А на третий день… он умер. Просто не проснулся. Мы уснули вместе, а проснулся я один — рядом с его остывшим тельцем.
Я долго думал: за что так? Почему такой безобидный малыш должен был умереть так жестоко?..
И жалел, что не пристрелил ту собаку.
Но сейчас, увидев во сне развязку той душераздирающей сцены, я понял:
если бы я пристрелил пса, сделал бы ему огромное одолжение.
Котик, по сути, за три дня отучился всему и ушёл в лучшие миры.
А псу — предстояли десятки лет мучений: холод, голод, болезни…
Так сам собой родился вывод: солнце светит всем одинаково, и никому не стоит его заслонять.
Всевышний сам знает, как и когда спросить за содеянное — пусть даже оно и было неосознанным.
И совершенно неожиданно эта полная раздумий дорога прервалась — скорым прибытием.
Я оказался во Франции — той самой заветной Франции, о которой грезил, умирая в мутных водах родного водоёма.
Последняя мысль тогда была о них — о родных.
И более всего хотелось просто очутиться рядом с ними — в мирной Франции.
Каким же она мне тогда виделась раем…
Там ведь была жизнь — и все мои близкие.
И казалось, нет большего счастья, чем прожить долгую жизнь с ними — в простых ежедневных радостях. Просто потому, что ты жив.
Когда резюмируется прожитая жизнь, какой бы длинной она ни была,
квинтэссенцией её смысла всегда оказывается лишь любовь.

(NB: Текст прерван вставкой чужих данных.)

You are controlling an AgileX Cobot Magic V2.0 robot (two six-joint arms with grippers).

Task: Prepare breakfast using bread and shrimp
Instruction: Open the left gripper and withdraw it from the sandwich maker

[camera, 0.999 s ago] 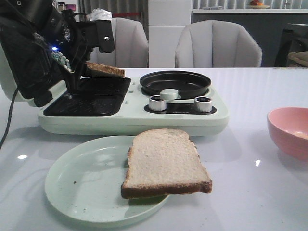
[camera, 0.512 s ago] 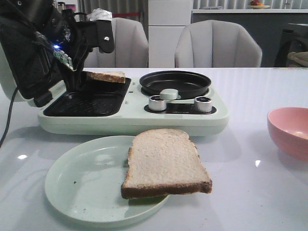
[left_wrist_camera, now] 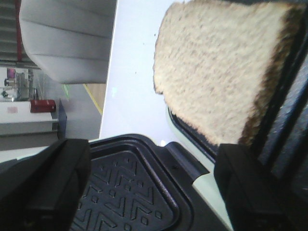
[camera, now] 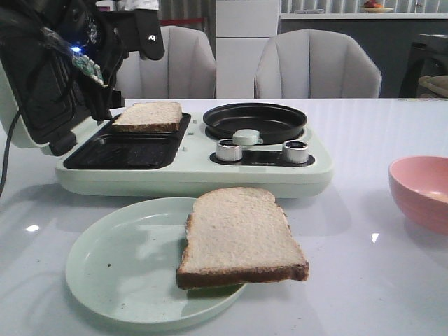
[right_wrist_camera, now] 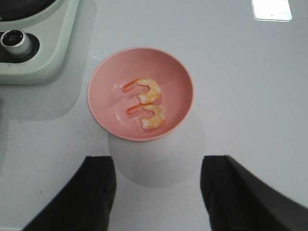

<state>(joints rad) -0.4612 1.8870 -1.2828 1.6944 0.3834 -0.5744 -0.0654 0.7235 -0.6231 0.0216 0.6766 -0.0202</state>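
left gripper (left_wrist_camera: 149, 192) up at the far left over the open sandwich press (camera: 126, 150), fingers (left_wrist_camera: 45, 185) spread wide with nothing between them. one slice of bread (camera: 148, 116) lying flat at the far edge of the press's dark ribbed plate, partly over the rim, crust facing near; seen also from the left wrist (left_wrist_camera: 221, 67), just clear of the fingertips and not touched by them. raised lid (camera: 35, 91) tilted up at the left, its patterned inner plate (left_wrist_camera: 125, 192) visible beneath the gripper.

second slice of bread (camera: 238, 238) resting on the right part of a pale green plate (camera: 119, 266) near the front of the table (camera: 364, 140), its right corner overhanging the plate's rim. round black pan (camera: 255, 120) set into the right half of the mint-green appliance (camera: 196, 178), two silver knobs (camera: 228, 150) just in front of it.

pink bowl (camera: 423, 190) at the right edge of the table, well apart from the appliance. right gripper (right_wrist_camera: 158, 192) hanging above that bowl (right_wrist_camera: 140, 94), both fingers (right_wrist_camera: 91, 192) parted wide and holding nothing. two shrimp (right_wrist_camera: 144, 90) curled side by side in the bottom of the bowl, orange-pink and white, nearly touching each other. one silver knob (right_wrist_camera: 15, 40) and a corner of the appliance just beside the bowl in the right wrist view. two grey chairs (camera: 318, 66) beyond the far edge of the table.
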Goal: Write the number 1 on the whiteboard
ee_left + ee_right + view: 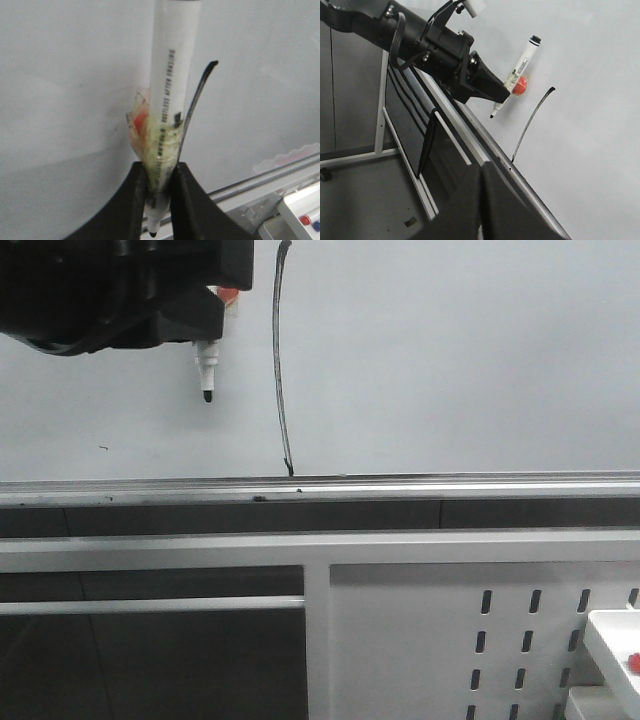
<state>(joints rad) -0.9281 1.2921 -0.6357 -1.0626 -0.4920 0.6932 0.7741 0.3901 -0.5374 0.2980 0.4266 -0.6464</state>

Уходя в неизвестность, ты не думаешь ни об амбициях, ни о достижениях, ни о благах…
А только — о близких.
И, конечно же, о Творце. Бог есть Любовь.
И в этом кроется весь потаённый смысл жизни — тот самый, который не могли постичь даже величайшие умы всех эпох.
А оказалось — всё так просто. Гениально просто.
Мы живём, чтобы любить.
Потому что все без исключения являемся искрами Бога — Его безусловными частичками.
И чем сильнее мы познаём любовь, тем ближе становимся к Божественному Естеству.